Markets to make a strong start on bullish global cues

12 Sep 2017 Evaluate

The Indian markets made decent gains in the last session on ease in some geo-political worries. Today, the start is likely to be in green tailing the strong global cues. There will be some support with report that direct tax collections in the first five months of the current fiscal grew 17.5% to Rs 2.24 lakh crore, mainly on account of income tax mop-up from individuals. This is 22.9% of the total budget estimates of direct taxes, which comprise personal income and corporate tax, for the current financial year.  Traders will be eyeing the macro data of industrial production for July scheduled to be announced post market hours. The growth rate of industrial output, measured by the Index of Industrial Production (IIP), slumped to 1.7 per cent in May from 8 per cent expansion in the same month last year. Also, the inflation data based on consumer price index (CPI) for August will be released, which is expected to have picked up to a five-month high. Meanwhile, a RBI paper has said that farm loan waiver amounting to Rs 88,000 crore likely to be released in 2017-18 by seven states, including Uttar Pradesh and Maharashtra, may push inflation on permanent basis by 0.2 per cent. The PSU oil marketing companies will keep buzzing, as the Finance Ministry has ruled out cut in excise duty on petrol, diesel.

The US markets rallied in last session as Hurricane Irma hit Florida with less force than expected and North Korea failed to conduct another nuclear missile test over the weekend, helping to lure investors into buying assets. The Asian markets have extended their gains, with less damage than originally feared from Hurricane Irma supporting the case for a gradually improving U.S. economy. Japanese market hit its best intraday level in a month as the yen continued to pull back.
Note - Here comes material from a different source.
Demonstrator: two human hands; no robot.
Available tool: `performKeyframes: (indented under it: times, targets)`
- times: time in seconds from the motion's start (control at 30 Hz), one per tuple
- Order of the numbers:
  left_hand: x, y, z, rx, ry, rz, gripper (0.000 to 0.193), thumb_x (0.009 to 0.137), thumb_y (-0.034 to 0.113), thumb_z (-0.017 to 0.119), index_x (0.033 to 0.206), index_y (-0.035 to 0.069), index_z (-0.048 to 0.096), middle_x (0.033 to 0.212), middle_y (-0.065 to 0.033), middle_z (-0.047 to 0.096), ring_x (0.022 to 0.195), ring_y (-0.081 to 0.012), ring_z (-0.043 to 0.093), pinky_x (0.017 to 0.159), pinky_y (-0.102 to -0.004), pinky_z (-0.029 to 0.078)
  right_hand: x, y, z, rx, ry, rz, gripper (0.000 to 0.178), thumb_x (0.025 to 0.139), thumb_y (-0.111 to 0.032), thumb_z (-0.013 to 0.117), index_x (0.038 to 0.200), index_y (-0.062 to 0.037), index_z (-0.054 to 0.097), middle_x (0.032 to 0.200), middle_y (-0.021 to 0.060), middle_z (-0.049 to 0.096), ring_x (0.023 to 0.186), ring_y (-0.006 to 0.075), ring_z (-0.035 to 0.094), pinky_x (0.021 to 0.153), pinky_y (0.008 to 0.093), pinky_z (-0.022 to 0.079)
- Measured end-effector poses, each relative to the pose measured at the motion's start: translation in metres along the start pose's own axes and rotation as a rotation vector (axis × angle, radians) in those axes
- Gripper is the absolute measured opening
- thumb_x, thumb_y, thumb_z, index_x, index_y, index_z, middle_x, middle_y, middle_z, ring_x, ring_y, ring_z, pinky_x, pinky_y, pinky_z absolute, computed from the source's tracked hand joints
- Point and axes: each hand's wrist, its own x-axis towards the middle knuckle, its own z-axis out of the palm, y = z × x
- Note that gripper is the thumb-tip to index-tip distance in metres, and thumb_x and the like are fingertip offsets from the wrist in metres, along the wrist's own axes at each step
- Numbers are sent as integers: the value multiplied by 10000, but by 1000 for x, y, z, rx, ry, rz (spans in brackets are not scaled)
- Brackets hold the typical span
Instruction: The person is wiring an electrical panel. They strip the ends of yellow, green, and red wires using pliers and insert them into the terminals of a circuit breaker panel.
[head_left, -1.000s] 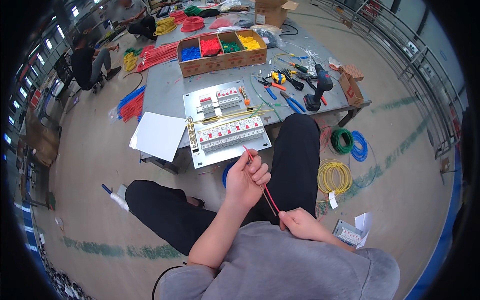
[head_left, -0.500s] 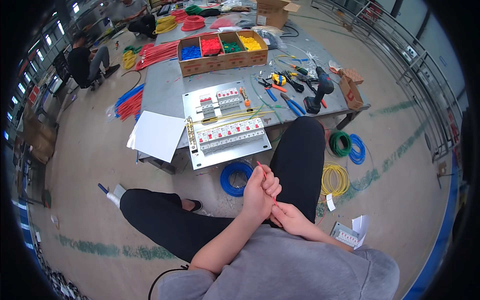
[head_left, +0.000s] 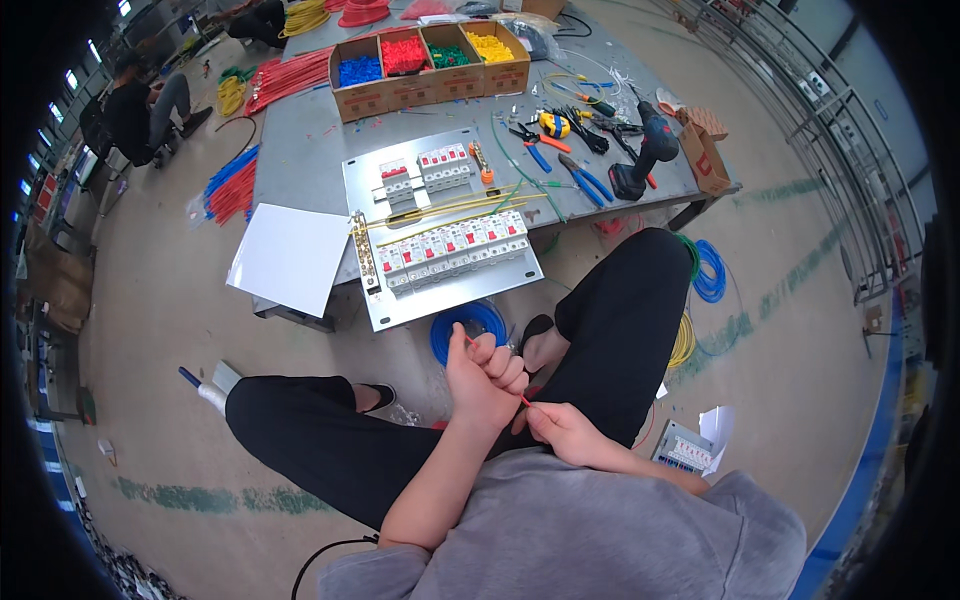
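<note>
A thin red wire [head_left: 527, 402] runs between my two hands above my lap. My left hand [head_left: 486, 372] is closed round it, and a bit of red shows by the thumb. Lower and to the right, my right hand [head_left: 562, 432] pinches the wire close to the left one. Ahead of them, a metal mounting plate [head_left: 410, 310] lies at the table's near edge, jutting over it. On it sit a long row of white circuit breakers [head_left: 455, 252] with red switches, smaller breakers [head_left: 445, 168], brass terminal bars [head_left: 364, 255] and yellow wires [head_left: 450, 208].
The table [head_left: 300, 165] bears a divided cardboard box [head_left: 400, 98] of coloured caps, blue-handled pliers [head_left: 590, 183] and a cordless drill [head_left: 650, 150]. White sheets [head_left: 290, 258] overhang its left edge. A blue wire coil [head_left: 470, 318] lies below. Another person [head_left: 140, 110] sits far left.
My right leg has swung outward to the right, uncovering my foot and partly hiding the green and yellow coils. Both hands have moved slightly left and down in view, still on the red wire.
</note>
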Motion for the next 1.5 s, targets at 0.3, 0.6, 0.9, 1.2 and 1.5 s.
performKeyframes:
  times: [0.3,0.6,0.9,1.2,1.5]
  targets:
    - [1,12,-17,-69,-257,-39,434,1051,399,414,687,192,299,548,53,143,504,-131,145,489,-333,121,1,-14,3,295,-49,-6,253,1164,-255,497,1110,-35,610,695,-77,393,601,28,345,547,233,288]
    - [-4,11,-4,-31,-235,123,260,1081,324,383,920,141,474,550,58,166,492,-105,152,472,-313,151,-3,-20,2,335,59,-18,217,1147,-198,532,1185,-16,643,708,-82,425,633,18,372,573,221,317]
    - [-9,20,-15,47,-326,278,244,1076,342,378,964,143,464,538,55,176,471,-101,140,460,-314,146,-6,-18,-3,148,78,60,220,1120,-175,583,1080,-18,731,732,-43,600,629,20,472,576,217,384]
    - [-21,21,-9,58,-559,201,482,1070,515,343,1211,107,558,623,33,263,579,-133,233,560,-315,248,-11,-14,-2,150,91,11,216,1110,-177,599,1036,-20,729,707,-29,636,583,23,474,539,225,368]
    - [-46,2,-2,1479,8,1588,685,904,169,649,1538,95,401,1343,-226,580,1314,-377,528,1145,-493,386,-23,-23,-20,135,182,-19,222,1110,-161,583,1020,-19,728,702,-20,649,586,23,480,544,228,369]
Back home, bulls tightened their grip on Dalal Street on Monday with Nifty recapturing their crucial 10,000 level, while Sensex ended just shy of 31,900 mark, as global investors relieved from the fact that North Korea did not indulge in any fresh provocative move that would flare up geopolitical tensions. Sentiments remained jubilant since morning with frontline gauges started the session with gap-up opening as traders reacted positively to the outcome of the crucial meeting of the Goods and Services Tax (GST) Council that took place on Saturday, where the council cut GST rate for over 40 items of mass consumption. Markets extended their rally on foreign brokerage firm’s report that India’s trade deficit is expected to improve in August to about $10.3 billion from $11.5 billion in July, largely on moderation in export as well as import growth. According to the global financial services major, the moderation, on a year-on-year basis, is likely owing to higher oil prices and unfavourable base effects. It estimates a moderation of export growth to 3.4% year-on-year in August from 3.9% in July and imports of 11.3% in August from 15.4% in July. Meanwhile, welcoming the decision of the GST Council of reducing the rate on supply of various scrips from 12% to 5%, the Federation of Indian Export Organizations (FIEO) said the move will give a boost to the exports sector. Market participants shrugged off report that the investments in the domestic capital market through participatory notes (P-notes) slumped to a five-year low of Rs 1.35 lakh crore in July amid stringent norms put in place by SEBI. Finally, the BSE Sensex surged 194.64 points or 0.61% to 31,882.16, while the CNX Nifty was up by 71.25 points or 0.72% to 10,006.05.